About this exercise
Return exactly the lines below, starting with the one that has "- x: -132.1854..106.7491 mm" and going on through the one that has "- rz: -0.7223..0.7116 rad".
START Records supplied
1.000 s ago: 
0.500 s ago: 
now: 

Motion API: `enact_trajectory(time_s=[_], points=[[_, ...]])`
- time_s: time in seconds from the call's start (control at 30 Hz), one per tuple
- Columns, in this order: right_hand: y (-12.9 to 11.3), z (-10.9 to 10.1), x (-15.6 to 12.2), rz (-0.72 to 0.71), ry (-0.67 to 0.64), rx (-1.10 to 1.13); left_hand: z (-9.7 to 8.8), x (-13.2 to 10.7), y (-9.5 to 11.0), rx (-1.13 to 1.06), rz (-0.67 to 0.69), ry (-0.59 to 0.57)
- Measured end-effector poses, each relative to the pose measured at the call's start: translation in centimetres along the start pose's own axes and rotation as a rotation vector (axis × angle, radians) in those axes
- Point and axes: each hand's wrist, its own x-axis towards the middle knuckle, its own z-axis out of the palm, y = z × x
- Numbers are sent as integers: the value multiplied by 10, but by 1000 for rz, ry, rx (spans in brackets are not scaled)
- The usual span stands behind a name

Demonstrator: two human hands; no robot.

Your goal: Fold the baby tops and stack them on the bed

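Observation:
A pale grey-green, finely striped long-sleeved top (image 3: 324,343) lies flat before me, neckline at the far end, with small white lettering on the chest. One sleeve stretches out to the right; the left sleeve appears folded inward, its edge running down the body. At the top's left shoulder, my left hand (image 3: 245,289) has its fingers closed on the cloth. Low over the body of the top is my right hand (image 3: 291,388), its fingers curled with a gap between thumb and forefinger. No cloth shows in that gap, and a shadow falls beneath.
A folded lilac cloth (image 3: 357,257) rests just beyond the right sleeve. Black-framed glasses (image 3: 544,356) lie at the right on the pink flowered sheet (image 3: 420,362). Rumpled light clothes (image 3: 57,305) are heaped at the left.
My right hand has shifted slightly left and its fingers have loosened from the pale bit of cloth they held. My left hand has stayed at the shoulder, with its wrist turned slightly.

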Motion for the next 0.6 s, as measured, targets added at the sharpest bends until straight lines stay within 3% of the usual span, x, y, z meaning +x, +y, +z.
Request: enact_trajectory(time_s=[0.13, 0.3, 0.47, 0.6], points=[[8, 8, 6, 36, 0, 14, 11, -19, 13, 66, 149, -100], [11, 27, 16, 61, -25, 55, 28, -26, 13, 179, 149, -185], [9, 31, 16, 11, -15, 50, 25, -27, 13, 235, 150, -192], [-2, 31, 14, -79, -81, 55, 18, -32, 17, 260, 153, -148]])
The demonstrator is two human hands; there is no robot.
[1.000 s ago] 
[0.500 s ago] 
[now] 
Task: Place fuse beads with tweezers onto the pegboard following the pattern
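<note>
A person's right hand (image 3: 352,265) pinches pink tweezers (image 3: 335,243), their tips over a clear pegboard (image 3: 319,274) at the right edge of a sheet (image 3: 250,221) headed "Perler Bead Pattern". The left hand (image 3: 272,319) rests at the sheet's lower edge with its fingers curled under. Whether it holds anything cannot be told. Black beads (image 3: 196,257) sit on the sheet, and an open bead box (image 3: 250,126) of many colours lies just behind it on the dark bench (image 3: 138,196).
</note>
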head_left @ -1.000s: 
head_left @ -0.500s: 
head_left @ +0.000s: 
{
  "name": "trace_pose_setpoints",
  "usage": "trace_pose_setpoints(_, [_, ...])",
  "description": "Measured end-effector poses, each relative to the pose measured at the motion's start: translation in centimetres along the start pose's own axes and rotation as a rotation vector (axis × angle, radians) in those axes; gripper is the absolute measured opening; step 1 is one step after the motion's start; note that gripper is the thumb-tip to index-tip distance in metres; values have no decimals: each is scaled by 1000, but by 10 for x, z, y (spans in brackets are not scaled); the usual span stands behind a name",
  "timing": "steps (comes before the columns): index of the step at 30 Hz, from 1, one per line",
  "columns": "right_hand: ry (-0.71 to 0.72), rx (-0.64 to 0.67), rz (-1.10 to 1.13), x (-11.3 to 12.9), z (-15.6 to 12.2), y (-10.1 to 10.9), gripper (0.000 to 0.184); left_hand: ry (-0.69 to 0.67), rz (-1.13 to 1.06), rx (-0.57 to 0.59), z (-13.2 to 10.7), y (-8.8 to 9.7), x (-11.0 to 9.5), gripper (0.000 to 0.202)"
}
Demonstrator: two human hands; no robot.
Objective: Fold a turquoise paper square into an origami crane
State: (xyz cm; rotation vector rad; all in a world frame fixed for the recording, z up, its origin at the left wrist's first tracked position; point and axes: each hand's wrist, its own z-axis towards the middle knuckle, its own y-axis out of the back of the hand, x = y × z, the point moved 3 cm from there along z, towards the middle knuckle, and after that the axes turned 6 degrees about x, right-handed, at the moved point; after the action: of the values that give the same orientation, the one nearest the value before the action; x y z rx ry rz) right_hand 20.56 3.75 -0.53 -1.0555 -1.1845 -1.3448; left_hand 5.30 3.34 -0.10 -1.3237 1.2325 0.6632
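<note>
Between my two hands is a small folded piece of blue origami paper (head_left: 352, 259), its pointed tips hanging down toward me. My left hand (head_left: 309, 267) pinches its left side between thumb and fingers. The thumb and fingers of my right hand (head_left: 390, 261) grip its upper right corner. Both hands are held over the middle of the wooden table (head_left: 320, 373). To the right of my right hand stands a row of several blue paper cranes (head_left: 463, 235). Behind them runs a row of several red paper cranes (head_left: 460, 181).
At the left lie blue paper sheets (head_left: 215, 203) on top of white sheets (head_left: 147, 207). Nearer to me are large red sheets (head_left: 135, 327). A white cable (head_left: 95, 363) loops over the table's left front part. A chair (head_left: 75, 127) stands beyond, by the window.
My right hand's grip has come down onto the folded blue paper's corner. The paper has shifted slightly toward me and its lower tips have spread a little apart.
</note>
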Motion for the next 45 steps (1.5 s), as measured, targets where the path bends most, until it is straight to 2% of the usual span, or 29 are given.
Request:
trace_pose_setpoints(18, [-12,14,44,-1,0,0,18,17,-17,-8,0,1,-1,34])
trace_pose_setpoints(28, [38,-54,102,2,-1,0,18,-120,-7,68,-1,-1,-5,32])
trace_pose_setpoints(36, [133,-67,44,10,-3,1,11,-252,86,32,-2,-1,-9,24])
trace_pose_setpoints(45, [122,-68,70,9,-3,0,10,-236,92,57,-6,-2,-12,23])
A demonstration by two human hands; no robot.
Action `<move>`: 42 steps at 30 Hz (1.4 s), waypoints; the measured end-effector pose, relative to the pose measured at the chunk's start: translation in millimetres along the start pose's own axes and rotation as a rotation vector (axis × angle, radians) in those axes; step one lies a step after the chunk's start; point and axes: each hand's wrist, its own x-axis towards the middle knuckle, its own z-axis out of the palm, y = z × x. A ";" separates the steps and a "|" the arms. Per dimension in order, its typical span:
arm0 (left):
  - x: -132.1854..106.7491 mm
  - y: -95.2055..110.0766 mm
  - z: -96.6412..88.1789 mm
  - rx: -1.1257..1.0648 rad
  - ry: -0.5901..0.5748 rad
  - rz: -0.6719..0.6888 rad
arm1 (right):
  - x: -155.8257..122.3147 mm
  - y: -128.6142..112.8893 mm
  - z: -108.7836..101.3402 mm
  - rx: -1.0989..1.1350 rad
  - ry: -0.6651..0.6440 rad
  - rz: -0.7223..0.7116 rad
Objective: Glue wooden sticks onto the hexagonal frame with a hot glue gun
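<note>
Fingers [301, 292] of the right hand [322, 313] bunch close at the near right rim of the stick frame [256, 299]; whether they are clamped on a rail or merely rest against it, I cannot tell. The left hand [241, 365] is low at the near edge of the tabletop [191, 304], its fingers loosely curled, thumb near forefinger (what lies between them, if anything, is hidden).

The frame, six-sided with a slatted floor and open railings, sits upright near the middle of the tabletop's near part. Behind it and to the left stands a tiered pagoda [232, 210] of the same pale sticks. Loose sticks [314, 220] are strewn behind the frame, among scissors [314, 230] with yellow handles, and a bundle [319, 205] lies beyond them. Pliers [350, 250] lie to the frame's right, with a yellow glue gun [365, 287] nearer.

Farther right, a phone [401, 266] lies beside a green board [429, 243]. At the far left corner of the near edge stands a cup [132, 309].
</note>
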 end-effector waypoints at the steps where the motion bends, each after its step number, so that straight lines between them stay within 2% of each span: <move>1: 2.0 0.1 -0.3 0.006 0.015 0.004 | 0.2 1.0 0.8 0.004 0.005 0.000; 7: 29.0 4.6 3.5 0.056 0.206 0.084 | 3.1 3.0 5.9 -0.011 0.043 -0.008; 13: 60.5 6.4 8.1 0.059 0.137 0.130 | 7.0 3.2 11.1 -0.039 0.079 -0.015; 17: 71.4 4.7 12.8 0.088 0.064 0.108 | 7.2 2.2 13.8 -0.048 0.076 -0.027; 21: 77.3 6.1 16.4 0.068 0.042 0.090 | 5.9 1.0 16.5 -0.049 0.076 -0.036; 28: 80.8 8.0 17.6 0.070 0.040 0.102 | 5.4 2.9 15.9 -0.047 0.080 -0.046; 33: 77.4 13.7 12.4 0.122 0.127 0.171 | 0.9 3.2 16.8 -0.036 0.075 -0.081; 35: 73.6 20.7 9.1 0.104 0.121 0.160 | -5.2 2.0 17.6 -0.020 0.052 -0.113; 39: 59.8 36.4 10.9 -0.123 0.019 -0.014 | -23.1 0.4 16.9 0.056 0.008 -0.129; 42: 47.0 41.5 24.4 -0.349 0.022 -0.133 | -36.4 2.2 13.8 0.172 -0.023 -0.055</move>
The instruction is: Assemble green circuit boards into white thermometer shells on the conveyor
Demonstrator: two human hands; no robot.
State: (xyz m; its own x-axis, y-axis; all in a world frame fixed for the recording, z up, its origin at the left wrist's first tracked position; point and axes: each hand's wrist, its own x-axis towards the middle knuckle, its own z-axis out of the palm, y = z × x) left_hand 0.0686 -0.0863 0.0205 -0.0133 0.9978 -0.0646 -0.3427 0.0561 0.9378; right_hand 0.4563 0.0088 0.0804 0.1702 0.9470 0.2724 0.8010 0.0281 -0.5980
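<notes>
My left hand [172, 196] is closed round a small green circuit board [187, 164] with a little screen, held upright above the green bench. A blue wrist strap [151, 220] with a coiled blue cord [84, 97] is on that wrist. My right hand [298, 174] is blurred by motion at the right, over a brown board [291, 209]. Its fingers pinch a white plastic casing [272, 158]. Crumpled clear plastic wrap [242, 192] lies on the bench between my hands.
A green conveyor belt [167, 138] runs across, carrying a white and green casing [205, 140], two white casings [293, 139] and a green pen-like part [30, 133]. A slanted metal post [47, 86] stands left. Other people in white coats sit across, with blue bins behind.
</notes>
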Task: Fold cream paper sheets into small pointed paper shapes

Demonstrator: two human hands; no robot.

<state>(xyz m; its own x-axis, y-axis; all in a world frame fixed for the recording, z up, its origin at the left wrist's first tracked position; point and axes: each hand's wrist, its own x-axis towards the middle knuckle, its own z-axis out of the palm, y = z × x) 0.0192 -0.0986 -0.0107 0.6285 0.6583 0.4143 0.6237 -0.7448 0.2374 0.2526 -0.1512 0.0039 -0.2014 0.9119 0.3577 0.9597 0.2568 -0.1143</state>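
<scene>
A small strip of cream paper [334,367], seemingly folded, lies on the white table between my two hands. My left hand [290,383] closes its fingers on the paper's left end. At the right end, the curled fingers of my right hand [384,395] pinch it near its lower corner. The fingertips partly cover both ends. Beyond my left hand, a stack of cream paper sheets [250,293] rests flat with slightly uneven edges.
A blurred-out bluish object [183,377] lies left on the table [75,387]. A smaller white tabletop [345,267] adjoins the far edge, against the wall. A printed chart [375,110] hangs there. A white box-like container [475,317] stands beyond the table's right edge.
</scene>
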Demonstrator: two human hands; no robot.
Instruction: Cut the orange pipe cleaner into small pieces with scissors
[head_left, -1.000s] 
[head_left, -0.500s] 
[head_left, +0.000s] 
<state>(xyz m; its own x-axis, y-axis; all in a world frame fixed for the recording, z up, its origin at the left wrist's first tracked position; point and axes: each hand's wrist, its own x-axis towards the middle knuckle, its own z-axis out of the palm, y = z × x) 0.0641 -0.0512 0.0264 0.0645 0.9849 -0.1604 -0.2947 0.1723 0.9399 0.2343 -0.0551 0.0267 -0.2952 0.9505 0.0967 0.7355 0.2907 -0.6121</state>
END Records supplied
Task result
  - x: -132.1854..106.7491 mm
  - y: -95.2055..110.0766 mm
  - z: -96.6412..88.1789 mm
  - rx: -1.1257..1.0648 rad
  - ry: -0.5901..0.5748 rad
  - rz: -0.6719..0.6888 rad
arm1 (right):
  - x: -155.8257..122.3147 mm
  - y: -128.6142..112.8893 mm
  - z: -108.7836..101.3402 mm
  - rx: -1.0989..1.1350 rad
  - ry: -0.6651..0.6440 rad
  - rz: -0.7223..0.7116 rad

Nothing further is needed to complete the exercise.